Exercise brief - From the entries that follow, copy exactly the lines beginning at the line holding "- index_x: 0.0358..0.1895" and continuing through the line holding "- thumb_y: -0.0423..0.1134".

Dataset items -
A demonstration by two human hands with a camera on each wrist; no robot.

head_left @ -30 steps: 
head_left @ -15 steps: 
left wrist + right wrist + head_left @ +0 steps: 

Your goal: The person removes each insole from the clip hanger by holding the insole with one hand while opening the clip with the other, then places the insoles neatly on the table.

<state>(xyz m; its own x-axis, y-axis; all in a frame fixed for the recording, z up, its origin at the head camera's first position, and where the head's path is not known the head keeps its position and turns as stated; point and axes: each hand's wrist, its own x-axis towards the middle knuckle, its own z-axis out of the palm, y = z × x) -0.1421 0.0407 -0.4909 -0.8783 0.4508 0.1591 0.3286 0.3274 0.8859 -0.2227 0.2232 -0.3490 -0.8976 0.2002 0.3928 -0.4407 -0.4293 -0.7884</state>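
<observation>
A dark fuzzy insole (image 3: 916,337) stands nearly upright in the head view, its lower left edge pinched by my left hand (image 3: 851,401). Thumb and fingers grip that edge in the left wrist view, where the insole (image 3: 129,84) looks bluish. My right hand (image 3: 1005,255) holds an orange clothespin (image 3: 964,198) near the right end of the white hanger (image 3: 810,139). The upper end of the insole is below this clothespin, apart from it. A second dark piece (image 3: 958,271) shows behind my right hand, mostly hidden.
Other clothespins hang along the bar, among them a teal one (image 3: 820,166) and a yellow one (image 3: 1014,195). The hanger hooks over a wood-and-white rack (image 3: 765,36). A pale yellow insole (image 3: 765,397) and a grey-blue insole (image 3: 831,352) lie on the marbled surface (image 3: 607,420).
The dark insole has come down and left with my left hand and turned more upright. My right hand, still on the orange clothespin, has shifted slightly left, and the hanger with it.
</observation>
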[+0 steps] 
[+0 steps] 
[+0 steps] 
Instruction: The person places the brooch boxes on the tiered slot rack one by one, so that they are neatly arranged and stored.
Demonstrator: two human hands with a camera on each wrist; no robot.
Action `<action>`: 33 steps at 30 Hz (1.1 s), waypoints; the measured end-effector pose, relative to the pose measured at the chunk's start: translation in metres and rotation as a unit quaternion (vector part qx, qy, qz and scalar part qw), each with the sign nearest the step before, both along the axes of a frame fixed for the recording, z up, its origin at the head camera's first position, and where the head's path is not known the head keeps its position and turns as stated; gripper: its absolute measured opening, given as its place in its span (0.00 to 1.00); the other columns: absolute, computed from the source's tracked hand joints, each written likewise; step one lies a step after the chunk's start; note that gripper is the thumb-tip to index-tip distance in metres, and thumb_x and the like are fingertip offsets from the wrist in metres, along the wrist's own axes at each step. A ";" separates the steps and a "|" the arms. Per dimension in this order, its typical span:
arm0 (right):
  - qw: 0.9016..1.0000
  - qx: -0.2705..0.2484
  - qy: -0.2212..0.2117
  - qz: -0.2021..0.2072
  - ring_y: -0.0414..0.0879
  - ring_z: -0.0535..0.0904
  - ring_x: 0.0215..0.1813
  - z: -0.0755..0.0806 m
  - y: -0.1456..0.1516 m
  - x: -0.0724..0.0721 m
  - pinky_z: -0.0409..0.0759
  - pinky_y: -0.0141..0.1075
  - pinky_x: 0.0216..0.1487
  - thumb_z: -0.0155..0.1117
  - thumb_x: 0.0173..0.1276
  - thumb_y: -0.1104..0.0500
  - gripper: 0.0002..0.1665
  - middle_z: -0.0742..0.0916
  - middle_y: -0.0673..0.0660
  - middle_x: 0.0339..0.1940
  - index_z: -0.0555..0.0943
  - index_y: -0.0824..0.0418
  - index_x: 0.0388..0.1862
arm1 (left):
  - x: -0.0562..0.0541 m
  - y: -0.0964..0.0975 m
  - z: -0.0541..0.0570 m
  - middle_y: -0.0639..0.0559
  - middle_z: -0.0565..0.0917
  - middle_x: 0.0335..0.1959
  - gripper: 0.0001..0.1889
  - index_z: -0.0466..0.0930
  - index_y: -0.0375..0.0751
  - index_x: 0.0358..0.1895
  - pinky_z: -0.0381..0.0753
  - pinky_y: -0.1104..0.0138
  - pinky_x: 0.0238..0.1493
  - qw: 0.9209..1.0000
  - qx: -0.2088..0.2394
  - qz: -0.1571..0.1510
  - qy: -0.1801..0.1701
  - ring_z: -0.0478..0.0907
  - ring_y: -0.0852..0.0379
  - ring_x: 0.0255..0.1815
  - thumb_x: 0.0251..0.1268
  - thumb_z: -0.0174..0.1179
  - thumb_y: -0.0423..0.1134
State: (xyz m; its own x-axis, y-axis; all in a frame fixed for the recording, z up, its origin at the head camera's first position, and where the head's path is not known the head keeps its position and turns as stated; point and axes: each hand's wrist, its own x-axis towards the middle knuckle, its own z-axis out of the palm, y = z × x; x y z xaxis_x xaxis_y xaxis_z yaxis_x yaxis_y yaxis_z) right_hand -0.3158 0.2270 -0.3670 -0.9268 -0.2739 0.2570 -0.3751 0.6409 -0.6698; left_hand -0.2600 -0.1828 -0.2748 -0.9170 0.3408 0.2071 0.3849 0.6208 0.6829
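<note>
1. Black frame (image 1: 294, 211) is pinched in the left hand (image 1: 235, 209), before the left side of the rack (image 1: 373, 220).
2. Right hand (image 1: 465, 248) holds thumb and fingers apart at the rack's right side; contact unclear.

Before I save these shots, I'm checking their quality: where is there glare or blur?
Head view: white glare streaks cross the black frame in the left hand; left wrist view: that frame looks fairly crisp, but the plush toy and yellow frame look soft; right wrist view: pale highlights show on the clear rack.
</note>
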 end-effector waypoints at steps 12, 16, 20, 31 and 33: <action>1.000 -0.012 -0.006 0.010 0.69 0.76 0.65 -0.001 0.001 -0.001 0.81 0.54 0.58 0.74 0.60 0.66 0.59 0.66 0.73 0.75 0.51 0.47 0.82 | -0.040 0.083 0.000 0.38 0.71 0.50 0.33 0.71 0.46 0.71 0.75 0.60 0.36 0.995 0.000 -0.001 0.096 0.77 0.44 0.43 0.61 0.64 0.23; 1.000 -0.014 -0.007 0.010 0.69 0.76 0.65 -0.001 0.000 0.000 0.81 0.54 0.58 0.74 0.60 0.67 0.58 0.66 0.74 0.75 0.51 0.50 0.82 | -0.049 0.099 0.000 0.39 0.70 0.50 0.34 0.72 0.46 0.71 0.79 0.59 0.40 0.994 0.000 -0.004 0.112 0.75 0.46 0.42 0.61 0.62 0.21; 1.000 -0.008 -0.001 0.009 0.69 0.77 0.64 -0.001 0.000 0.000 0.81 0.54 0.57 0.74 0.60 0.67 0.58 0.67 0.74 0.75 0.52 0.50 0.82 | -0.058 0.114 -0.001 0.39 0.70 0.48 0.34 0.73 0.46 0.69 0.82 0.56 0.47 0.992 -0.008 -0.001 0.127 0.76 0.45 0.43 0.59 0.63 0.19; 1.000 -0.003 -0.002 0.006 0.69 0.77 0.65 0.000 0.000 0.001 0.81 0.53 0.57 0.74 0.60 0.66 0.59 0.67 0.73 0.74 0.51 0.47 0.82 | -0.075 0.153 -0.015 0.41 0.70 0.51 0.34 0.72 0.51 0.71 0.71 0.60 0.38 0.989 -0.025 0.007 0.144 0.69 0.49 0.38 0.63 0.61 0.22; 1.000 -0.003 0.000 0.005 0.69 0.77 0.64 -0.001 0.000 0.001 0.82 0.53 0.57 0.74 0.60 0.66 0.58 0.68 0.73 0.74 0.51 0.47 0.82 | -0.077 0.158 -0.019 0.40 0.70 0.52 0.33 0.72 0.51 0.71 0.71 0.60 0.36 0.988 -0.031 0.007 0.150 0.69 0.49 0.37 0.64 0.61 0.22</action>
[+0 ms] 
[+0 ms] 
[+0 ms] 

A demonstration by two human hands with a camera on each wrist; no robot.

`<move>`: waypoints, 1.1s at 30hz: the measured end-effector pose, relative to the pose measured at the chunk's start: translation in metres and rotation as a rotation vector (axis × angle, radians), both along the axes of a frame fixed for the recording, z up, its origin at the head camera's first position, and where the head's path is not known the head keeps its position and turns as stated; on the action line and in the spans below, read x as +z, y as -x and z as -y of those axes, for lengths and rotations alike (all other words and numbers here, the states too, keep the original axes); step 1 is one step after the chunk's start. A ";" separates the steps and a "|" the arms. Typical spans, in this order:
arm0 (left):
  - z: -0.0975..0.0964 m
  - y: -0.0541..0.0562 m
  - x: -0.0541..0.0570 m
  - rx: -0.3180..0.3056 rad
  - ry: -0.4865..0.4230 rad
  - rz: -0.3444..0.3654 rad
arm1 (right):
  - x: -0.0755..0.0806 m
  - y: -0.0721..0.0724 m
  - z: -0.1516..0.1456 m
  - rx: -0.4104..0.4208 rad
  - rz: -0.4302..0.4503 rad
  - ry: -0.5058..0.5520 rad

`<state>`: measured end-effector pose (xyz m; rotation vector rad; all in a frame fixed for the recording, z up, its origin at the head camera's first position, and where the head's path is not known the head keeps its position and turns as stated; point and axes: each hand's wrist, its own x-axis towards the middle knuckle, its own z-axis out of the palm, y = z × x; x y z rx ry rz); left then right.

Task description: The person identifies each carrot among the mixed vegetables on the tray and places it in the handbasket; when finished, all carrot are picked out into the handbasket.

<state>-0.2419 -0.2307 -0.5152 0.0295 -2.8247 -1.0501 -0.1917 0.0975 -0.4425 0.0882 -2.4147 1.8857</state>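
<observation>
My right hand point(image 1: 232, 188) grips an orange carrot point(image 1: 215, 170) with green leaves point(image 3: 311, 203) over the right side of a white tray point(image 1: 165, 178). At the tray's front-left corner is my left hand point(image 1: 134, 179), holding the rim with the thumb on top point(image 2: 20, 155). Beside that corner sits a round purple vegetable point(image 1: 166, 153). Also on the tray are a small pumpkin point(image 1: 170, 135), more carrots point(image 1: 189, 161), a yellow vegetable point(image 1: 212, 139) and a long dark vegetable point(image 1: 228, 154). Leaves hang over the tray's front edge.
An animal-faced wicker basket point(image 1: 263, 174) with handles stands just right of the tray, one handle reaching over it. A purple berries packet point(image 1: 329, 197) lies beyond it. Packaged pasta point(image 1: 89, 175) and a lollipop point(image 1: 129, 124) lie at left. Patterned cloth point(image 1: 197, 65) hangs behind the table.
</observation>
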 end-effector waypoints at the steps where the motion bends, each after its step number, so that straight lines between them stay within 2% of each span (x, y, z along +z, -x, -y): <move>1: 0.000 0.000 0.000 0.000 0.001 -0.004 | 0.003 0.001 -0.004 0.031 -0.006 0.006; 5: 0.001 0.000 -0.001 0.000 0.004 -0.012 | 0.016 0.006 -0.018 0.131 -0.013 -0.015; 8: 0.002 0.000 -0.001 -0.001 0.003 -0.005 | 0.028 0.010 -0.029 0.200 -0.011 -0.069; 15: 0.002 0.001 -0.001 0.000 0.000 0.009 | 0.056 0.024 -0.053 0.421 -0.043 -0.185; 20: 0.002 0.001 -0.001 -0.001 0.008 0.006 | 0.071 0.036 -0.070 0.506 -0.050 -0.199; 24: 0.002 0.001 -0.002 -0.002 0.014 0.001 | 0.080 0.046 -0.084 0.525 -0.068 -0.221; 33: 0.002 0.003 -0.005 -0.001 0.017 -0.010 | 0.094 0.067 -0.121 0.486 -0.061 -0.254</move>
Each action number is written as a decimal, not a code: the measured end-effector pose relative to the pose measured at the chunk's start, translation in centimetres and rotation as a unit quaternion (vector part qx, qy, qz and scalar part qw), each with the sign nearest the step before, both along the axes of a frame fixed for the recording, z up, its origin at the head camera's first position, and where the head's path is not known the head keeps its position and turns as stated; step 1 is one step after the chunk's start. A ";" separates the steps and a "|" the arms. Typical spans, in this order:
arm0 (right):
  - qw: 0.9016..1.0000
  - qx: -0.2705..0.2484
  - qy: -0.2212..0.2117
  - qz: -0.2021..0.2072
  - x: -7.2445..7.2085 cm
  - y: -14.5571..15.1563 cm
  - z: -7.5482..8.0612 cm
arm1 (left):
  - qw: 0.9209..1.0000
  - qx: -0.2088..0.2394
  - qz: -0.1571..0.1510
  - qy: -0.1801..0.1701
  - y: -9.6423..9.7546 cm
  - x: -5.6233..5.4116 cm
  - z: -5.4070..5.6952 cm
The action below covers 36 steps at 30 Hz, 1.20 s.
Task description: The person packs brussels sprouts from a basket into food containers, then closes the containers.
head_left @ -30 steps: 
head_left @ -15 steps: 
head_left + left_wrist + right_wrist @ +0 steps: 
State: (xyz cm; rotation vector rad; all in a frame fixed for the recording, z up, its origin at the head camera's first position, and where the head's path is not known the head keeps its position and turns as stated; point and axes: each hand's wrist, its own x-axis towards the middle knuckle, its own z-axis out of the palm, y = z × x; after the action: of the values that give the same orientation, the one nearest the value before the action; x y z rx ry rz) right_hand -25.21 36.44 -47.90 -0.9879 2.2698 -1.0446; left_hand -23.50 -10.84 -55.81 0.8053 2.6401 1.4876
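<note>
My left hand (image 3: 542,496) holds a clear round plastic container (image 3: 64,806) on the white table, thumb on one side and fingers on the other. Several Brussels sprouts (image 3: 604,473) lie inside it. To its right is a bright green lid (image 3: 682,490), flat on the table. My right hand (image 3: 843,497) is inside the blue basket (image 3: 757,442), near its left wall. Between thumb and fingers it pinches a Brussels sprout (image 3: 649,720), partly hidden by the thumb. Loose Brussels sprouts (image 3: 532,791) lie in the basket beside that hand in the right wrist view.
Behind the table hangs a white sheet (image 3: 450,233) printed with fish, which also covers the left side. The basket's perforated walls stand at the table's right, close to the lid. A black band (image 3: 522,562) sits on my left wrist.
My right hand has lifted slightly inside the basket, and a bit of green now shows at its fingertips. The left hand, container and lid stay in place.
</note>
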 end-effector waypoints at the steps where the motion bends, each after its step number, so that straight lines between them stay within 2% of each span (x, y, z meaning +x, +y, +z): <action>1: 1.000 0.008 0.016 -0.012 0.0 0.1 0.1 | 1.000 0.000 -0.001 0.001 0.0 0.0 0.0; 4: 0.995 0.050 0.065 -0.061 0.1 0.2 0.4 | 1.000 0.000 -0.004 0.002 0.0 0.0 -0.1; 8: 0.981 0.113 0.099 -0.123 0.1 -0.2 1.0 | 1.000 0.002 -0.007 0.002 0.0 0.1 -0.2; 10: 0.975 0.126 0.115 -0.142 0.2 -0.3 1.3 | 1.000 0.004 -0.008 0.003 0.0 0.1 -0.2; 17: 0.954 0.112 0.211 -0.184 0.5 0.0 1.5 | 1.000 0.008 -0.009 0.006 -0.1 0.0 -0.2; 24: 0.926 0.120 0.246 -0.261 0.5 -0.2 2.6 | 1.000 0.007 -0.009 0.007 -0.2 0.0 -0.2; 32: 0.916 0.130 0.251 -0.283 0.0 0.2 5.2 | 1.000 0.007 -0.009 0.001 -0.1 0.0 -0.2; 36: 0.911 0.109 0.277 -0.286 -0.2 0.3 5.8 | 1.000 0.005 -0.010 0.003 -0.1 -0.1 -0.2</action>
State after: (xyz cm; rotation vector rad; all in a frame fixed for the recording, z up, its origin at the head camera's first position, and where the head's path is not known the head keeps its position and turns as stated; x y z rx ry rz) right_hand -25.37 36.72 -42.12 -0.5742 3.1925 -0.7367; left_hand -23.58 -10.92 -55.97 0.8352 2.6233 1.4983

Task answer -
  - index_x: 0.0358..0.1895
  - pinky_z: -0.0381..0.0753
  - pinky_y: -0.1104..0.0138
  - pinky_x: 0.0238..0.1493
  - qw: 0.9209..1.0000
  - qx: -0.2088..0.2394
  - qz: -0.1571..0.1510
  - qy: -0.1801..0.1701
  - ring_z: -0.0478..0.0907
  - ring_y: -0.0852..0.0379
  - ring_x: 0.0255..0.1815
  - thumb_x: 0.0251..0.1268
  - thumb_z: -0.0174..0.1179
  - thumb_y: -0.0423..0.1134

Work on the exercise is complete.